Eileen menatap jengkel pada lelaki di depannya. Susah payah dirinya mengumpulkan uang untuk membayar taksi dan kini sudah satu jam lelaki itu hanya menatapnya tak berminat.
"Apa yang anda inginkan Tuan Aeron?"
"Melihatmu." Sahutnya tak bernada. Menatap dirinya dari ujung kepala hingga ujung kaki.
"Ada yang salah dengan diriku?"
Alisnya terangkat sebelah. "Ada. Kenapa kau begitu membosankan? Lepas maskermu!"
"Tidak! Ini privasiku."
"Dan ini perusahaanku."
Lagi-lagi Eileen berdecak jengkel. "Kenapa anda ingin melihat wajah saya?"
"Karena CV-mu mencurigakan. Kenapa fotomu tak ada yang utuh? Semuanya memakai masker." Mata Aeron menyipit. "Apa yang kau sembunyikan di balik wajahmu?"
Eileen terdiam. Kenangan buruk itu kembali menggelayuti hatinya. Dia tak akan membicarakan hal ini dengan atasannya. Lagipula, sedesak apapun keadaannya, Eileen akan menyimpan rapat-rapat kisah 10 tahun lalu.
"Hanya wajah cacat." Sahutnya sendu sambil menunduk sedih. Membayangkan bagaimana keadaannya saat ini.
"Menarik." Aeron tersenyum sinis. "Lupakan tentang masker. Lalu, dimana suamimu? Kulihat, kau memiliki anak."
"Aku memiliki anak, tapi tak memiliki suami." Sahutnya singkat tanpa ingin memperjelas.
Lelaki itu mengangguk paham. "Lalu, dimana laki-laki itu?"

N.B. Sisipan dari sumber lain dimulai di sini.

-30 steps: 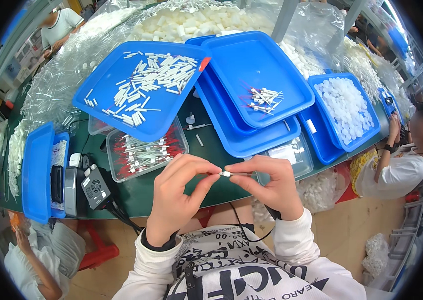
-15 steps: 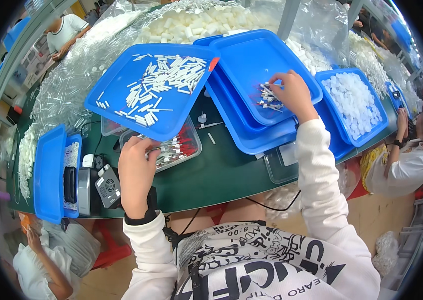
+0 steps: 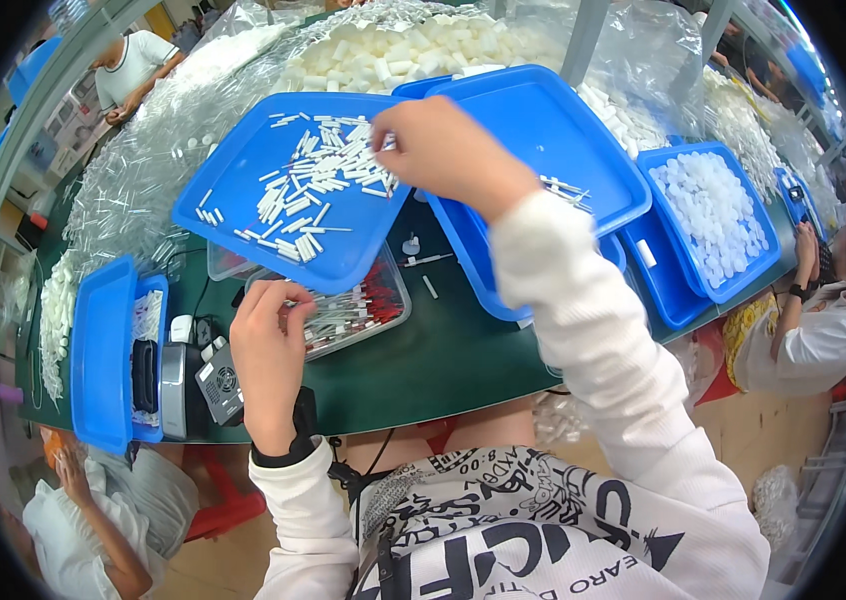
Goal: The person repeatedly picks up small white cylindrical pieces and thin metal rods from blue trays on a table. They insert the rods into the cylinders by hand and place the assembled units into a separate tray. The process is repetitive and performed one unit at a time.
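My right hand (image 3: 448,150) reaches across to the right side of a tilted blue tray (image 3: 218,175) strewn with short white sticks (image 3: 303,175). Its fingers are curled together at the pile, and I cannot make out what lies between them. My left hand (image 3: 268,325) hovers at the left edge of a clear plastic container (image 3: 398,310) of thin red-and-white pieces (image 3: 353,310). Thumb and fingertips there come together in a pinch, whose content is too small to tell. Under my right forearm, a second blue tray (image 3: 518,105) holds a few white-tipped pieces (image 3: 565,190), partly hidden.
Loose white bits and a stick (image 3: 430,287) lie on the green table (image 3: 393,365). A blue tray of translucent caps (image 3: 708,215) stands at right. A small grey device (image 3: 221,385) sits at left beside another blue tray (image 3: 103,350). White foam-like cylinders (image 3: 413,50) are heaped behind.
My right hand has swung left from the second blue tray to the tray of white sticks. My left hand stays near the clear container, shifted slightly.
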Demonstrator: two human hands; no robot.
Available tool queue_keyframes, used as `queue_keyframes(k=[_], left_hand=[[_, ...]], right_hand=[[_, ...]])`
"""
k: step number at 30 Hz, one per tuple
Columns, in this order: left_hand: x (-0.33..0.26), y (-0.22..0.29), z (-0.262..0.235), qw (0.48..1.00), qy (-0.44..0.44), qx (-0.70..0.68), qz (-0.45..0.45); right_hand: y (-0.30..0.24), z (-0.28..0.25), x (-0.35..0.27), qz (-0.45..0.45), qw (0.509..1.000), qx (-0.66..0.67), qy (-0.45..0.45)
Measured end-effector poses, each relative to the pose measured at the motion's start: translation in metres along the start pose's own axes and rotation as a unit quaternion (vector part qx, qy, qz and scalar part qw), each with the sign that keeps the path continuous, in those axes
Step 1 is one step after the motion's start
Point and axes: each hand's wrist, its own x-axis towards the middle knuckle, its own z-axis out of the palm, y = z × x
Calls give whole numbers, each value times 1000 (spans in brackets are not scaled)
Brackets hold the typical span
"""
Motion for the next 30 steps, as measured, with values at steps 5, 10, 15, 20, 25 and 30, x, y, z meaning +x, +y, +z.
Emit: queue_keyframes(k=[5,10,15,20,25,30], left_hand=[[-6,8,-9,997,38,-68,-28],[-16,15,-17,959,88,-262,-63],[-18,45,-18,874,11,-476,-92],[-23,57,-14,838,-41,-530,-123],[-25,75,-9,901,-50,-426,-70],[-24,98,5,918,-63,-392,-30]], right_hand=[[6,50,33,6,992,-102,-80],[12,55,31,42,990,-110,-83],[38,69,21,-60,984,-137,99],[-4,30,0,26,976,118,180],[-42,-22,-87,62,910,407,39],[-50,-35,-161,149,804,573,47]])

Rasanya Eileen ingin berteriak keras dan melemparkan apapun untuk lelaki angkuh di depannya ini mengingat banyaknya pertanyaan yang diajukan. "Ada apa, Sir? Sepertinya anda mencurigaiku terlalu cepat. Bukankah sesi interview sudah berakhir sejak saya di terima di perusahaan ini?"
"Sepertinya Daniel salah mempekerjakanmu."
"Apakah aku dipecat?"
"Seharusnya iya. Tapi, tidak! Tidak untuk saat ini karena aku masih membutuhkan cleaning service. Sekarang, pulanglah!"
Akhirnya, Eileen dapat menghela napas lega. Setidaknya ia tidak perlu mencari pekerjaan baru lagi. "T-tapi, bagaimana dengan gaji double saya?"
Aeron mengeluarkan sebuah amplop coklat. "Ambilah dan pergi sekarang juga!"
🖤
"Pegang kedua tangannya." Christa menyuruh kedua temannya untuk memaksa memegang kedua pergelangan Eileen.
Eileen merasa lelah. Memberontakpun percuma. Dia hanyalah anak biasa yang takut pada kekerasan di usianya. Menatap ngeri sekaligus menangis pada teman-temannya yang begitu jahat padanya.
Apa salahnya?
"Kenapa kalian melakukan ini?"
Christa mencengkram rahang Eileen dengan kuat. "Karena wajahmu ini memang harus diberi pelajaran."
Tak lama setelahnya, Eileen melihat Loraine sedang membawa baskom yang berisi air panas mendidih. Mata Eileen melebar dan tangisannya semakin kencang. Tak ada siapapun yang bisa diminta pertolongan mengingat ia sebatang kara. Kedua orang tuanya sudah meninggal dalam kecelakaan ketika ia berumur 10 tahun.
"Jangan lakukan ini!" Eileen menggeleng kuat-kuat.
"Aarrrghhhh..." Hingga teriakan itu terdengar ke seluruh penjuru ruangan.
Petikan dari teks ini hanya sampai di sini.